* Work task
Copy the data below exactly. Any pictures in it should be omitted.

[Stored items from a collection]
_ _ _ _ _

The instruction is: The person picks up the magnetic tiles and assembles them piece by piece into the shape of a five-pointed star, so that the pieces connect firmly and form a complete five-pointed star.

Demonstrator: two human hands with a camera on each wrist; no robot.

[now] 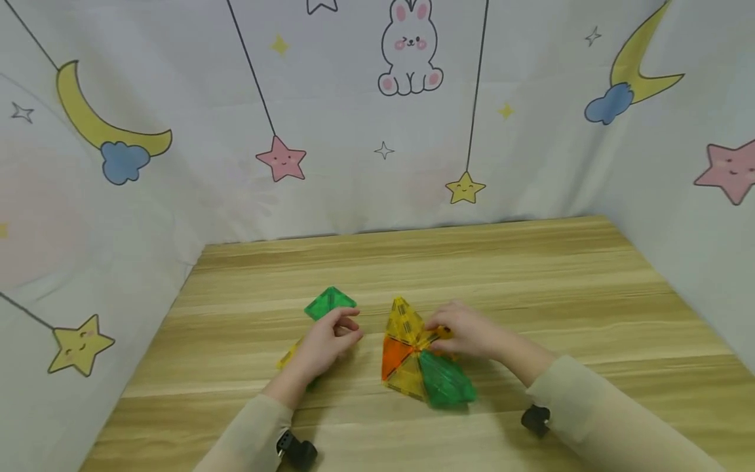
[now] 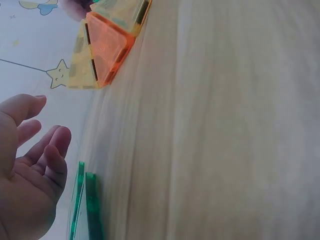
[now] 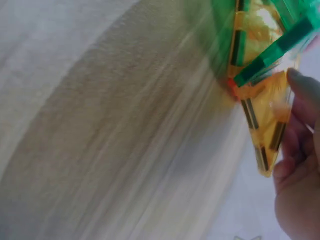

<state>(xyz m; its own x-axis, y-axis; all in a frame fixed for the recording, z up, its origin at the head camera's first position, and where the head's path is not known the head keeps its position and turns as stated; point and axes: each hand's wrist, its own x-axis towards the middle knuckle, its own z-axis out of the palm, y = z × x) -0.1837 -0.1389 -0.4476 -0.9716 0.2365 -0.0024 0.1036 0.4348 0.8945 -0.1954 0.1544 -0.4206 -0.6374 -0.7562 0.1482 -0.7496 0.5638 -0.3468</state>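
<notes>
Translucent triangular magnetic tiles are joined into one shape in the middle of the table: an orange tile (image 1: 395, 358), yellow tiles (image 1: 403, 320) and a green part (image 1: 447, 382). My right hand (image 1: 472, 330) is at its right side, pinching a yellow magnetic tile (image 3: 270, 112) between thumb and fingers. A green tile edge (image 3: 275, 52) crosses in front of the yellow in the right wrist view. To the left, my left hand (image 1: 326, 342) hovers with loosely bent fingers and holds nothing. Its palm and fingers (image 2: 37, 170) show apart from the shape in the left wrist view.
Beyond the left hand lie green triangular tiles (image 1: 330, 302). A yellow tile (image 1: 288, 354) shows partly from behind the left wrist, with a bit of green below. The wooden table (image 1: 248, 275) meets a printed white cloth (image 1: 342, 196) at its back and sides.
</notes>
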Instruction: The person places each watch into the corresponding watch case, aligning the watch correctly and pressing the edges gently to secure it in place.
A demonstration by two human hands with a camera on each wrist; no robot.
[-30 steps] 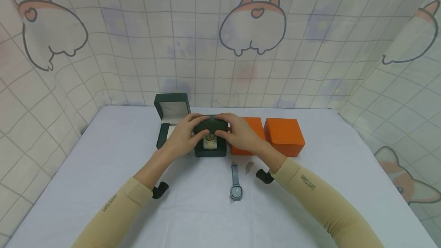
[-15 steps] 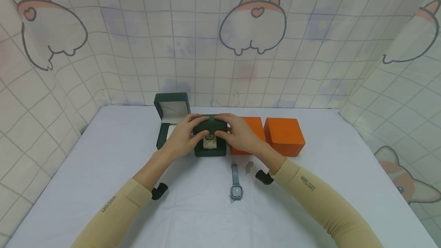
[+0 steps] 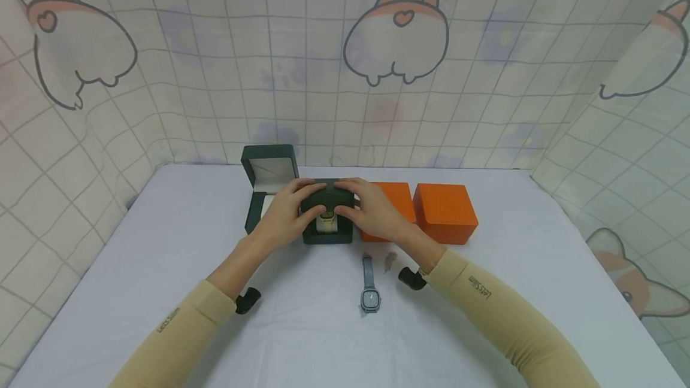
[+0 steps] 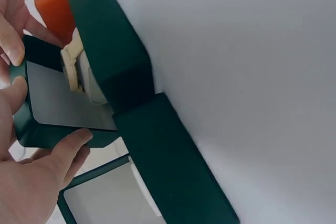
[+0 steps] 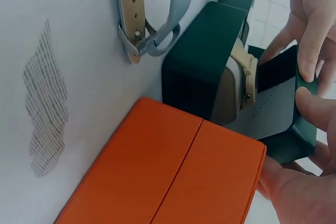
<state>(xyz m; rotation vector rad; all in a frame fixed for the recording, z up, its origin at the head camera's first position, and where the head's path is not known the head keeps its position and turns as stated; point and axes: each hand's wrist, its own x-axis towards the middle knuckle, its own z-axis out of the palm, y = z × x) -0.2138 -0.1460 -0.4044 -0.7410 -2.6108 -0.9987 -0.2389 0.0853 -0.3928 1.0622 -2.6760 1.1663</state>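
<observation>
Both hands hold the raised lid (image 3: 327, 197) of a dark green watch box (image 3: 327, 239). My left hand (image 3: 286, 213) grips its left end, thumb on the front edge and fingers over the side and back. At the right end my right hand (image 3: 373, 211) grips it the same way. The lid leans forward over a watch with a cream strap (image 5: 249, 82), which sits around a pale cushion (image 5: 226, 95) inside the box. From the head view the lid hides part of the dial. A grey-strapped watch (image 3: 370, 299) lies on the table before the box.
Left of the box stands a second green box (image 3: 269, 153) with its lid up. To the right are an orange box (image 3: 399, 195), partly behind the right hand, and another orange box (image 3: 445, 207). A dark smudge (image 5: 46, 103) marks the white cloth.
The lid has tipped slightly further down over the cream-strapped watch, covering more of its dial. Both hands have moved very little with it, keeping their grip.
</observation>
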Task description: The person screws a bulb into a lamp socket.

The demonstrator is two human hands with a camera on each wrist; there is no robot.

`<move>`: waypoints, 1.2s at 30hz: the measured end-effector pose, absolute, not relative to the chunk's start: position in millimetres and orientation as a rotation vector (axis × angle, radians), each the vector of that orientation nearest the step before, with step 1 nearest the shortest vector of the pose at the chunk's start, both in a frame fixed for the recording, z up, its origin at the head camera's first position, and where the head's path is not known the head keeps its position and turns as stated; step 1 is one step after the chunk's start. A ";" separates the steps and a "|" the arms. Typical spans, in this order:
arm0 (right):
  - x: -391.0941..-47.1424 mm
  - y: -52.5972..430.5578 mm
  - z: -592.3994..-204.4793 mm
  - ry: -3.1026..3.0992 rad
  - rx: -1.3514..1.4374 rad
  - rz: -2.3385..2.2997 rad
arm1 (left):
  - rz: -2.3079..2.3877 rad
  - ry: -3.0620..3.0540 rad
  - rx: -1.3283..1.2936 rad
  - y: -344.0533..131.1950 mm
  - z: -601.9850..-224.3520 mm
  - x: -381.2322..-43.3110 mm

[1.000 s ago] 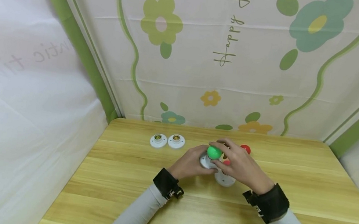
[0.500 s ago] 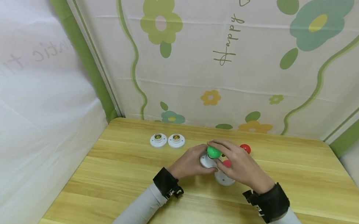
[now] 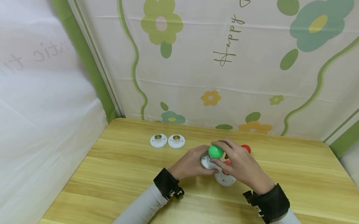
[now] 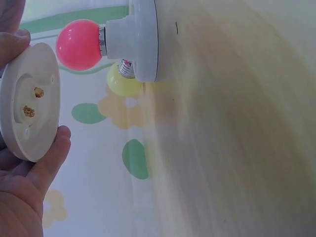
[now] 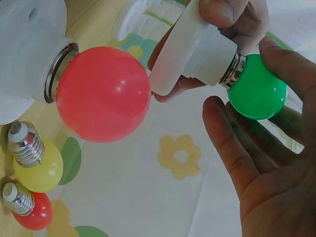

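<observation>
My left hand (image 3: 190,163) grips a white lamp socket (image 4: 34,98) by its round base, raised and tilted off the table, its underside showing in the left wrist view. A green light bulb (image 5: 256,89) sits in that socket, a band of its metal cap showing at the mouth. The thumb and fingers of my right hand (image 3: 243,165) are curled around the green bulb. Just below, a second white socket (image 3: 225,180) stands on the table with a red bulb (image 5: 103,94) in it, partly hidden by my right hand in the head view.
Two bulbless sockets (image 3: 158,140) sit side by side at the back left of the wooden table (image 3: 187,216). A loose yellow bulb (image 5: 39,165) and a loose red bulb (image 5: 33,211) lie behind my right hand. A printed cloth wall (image 3: 187,72) rises behind the table's back edge.
My right fingers rolled over the green bulb half a second ago and are now turned back, exposing more of it. My left hand keeps its hold on the socket nearly in place.
</observation>
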State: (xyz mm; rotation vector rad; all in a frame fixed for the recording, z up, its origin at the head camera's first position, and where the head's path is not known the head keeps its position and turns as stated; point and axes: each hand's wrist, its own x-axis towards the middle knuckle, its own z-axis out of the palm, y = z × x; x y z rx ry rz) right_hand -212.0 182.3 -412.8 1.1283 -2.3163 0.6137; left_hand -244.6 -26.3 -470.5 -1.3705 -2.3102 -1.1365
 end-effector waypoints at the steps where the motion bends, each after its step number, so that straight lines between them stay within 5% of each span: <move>1: -211.9 182.0 -412.7 -2.318 1.120 0.608 | -1.136 -2.308 -1.371 -26.2 -470.8 -244.6; 36: -210.6 179.8 -413.4 -2.324 1.076 0.578 | -1.135 -2.312 -1.378 -27.9 -467.2 -243.2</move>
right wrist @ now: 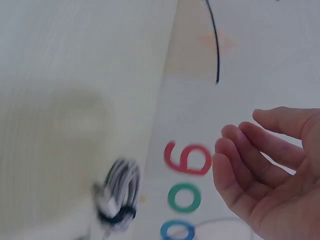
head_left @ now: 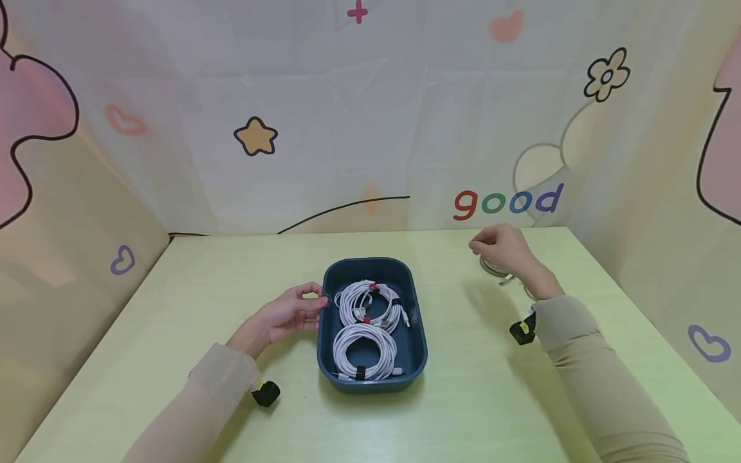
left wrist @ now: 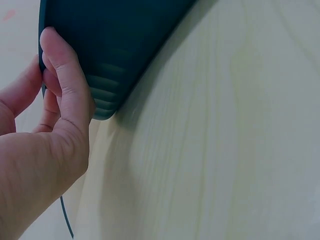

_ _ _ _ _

* Exercise result
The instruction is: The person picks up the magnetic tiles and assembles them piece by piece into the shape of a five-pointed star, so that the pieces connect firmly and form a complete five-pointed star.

Demonstrator: two human hands with a camera on each wrist; no robot.

[now] 
[now] 
[now] 

<state>(xyz m; its own x-axis, y-axis; all in a frame fixed for the recording, z up, its origin at the head camera's first position, and where the head's path is not known the head keeps its position and turns as stated; point and axes: each hand's wrist, its own x-axis towards the middle knuckle, its own z-axis out of the palm, y = z × x) -0.1837 -0.1389 -0.4476 -0.9716 0.2365 -0.0024 0.1036 0.4348 0.8945 -0.1954 0.1544 -0.4206 -0.6374 -0.7562 0.1482 -0.7496 0.5638 -0.3468</state>
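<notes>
Translucent triangular magnetic tiles are joined into one shape in the middle of the table: an orange tile (image 1: 395, 358), yellow tiles (image 1: 403, 320) and a green part (image 1: 447, 382). My right hand (image 1: 472, 330) is at its right side, pinching a yellow magnetic tile (image 3: 270, 112) between thumb and fingers. A green tile edge (image 3: 275, 52) crosses in front of the yellow in the right wrist view. To the left, my left hand (image 1: 326, 342) hovers with loosely bent fingers and holds nothing. Its palm and fingers (image 2: 37, 170) show apart from the shape in the left wrist view.
Beyond the left hand lie green triangular tiles (image 1: 330, 302). A yellow tile (image 1: 288, 354) shows partly from behind the left wrist, with a bit of green below. The wooden table (image 1: 248, 275) meets a printed white cloth (image 1: 342, 196) at its back and sides.
</notes>
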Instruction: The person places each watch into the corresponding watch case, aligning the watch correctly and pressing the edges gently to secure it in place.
A demonstration by two human hands with a camera on each wrist; no robot.
[-30 steps] 
[-15 steps] 
[+0 steps] 
[+0 steps] 
[+0 steps] 
<state>(xyz m; rotation vector rad; all in a frame fixed for the recording, z up, its origin at the head camera's first position, and where the head's path is not known the head keeps its position and turns as stated; point and axes: each hand's wrist, its own x-axis towards the middle knuckle, its own z-axis out of the palm, y = z × x) -0.2138 -0.1460 -0.4044 -0.7410 -2.6108 -0.9987 -0.2389 0.0853 -0.3928 1.0622 -2.6760 1.1663</state>
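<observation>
Both hands hold the raised lid (image 3: 327, 197) of a dark green watch box (image 3: 327, 239). My left hand (image 3: 286, 213) grips its left end, thumb on the front edge and fingers over the side and back. At the right end my right hand (image 3: 373, 211) grips it the same way. The lid leans forward over a watch with a cream strap (image 5: 249, 82), which sits around a pale cushion (image 5: 226, 95) inside the box. From the head view the lid hides part of the dial. A grey-strapped watch (image 3: 370, 299) lies on the table before the box.
Left of the box stands a second green box (image 3: 269, 153) with its lid up. To the right are an orange box (image 3: 399, 195), partly behind the right hand, and another orange box (image 3: 445, 207). A dark smudge (image 5: 46, 103) marks the white cloth.
The lid has tipped slightly further down over the cream-strapped watch, covering more of its dial. Both hands have moved very little with it, keeping their grip.
</observation>
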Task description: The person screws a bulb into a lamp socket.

The demonstrator is two human hands with a camera on each wrist; there is no robot.

`<move>`: waypoints, 1.2s at 30hz: the measured end-effector pose, absolute, not relative to the chunk's start: position in millimetres and orientation as a rotation vector (axis × angle, radians), each the vector of that orientation nearest the step before, with step 1 nearest the shortest vector of the pose at the chunk's start, both in a frame fixed for the recording, z up, its origin at the head camera's first position, and where the head's path is not known the head keeps its position and turns as stated; step 1 is one step after the chunk's start. A ";" separates the steps and a "|" the arms. Typical spans, in this order:
arm0 (right):
  - x: -391.0941..-47.1424 mm
  - y: -52.5972..430.5578 mm
  - z: -592.3994..-204.4793 mm
  - ry: -3.1026..3.0992 rad
  - rx: -1.3514..1.4374 rad
  - rz: -2.3385..2.2997 rad
arm1 (left):
  - rz: -2.3079..2.3877 rad
  - ry: -3.0620..3.0540 rad
  - rx: -1.3283..1.2936 rad
  - y: -344.0533..131.1950 mm
  - z: -601.9850..-224.3520 mm
  - x: -381.2322..-43.3110 mm

[1.000 s ago] 
[0.500 s ago] 
[now] 
[now] 
[now] 

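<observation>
My left hand (image 3: 190,163) grips a white lamp socket (image 4: 34,98) by its round base, raised and tilted off the table, its underside showing in the left wrist view. A green light bulb (image 5: 256,89) sits in that socket, a band of its metal cap showing at the mouth. The thumb and fingers of my right hand (image 3: 243,165) are curled around the green bulb. Just below, a second white socket (image 3: 225,180) stands on the table with a red bulb (image 5: 103,94) in it, partly hidden by my right hand in the head view.
Two bulbless sockets (image 3: 158,140) sit side by side at the back left of the wooden table (image 3: 187,216). A loose yellow bulb (image 5: 39,165) and a loose red bulb (image 5: 33,211) lie behind my right hand. A printed cloth wall (image 3: 187,72) rises behind the table's back edge.
My right fingers rolled over the green bulb half a second ago and are now turned back, exposing more of it. My left hand keeps its hold on the socket nearly in place.
</observation>
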State: (xyz mm; rotation vector rad; all in a frame fixed for the recording, z up, its origin at the head camera's first position, and where the head's path is not known the head keeps its position and turns as stated; point and axes: each hand's wrist, its own x-axis towards the middle knuckle, its own z-axis out of the palm, y = z × x; x y z rx ry rz) right_hand -212.0 182.3 -412.8 1.1283 -2.3163 0.6137; left_hand -244.6 -26.3 -470.5 -1.3705 -2.3102 -1.1365
 end-effector waypoints at the steps where the motion bends, each after its step number, so that straight lines between them stay within 5% of each span: <move>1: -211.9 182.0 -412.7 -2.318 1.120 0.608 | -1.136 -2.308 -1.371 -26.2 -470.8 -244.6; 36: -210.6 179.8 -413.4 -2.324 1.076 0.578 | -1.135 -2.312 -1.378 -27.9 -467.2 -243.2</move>
right wrist @ now: 
head_left @ now: 
left wrist @ now: 

The answer stands, and there is nothing more to add.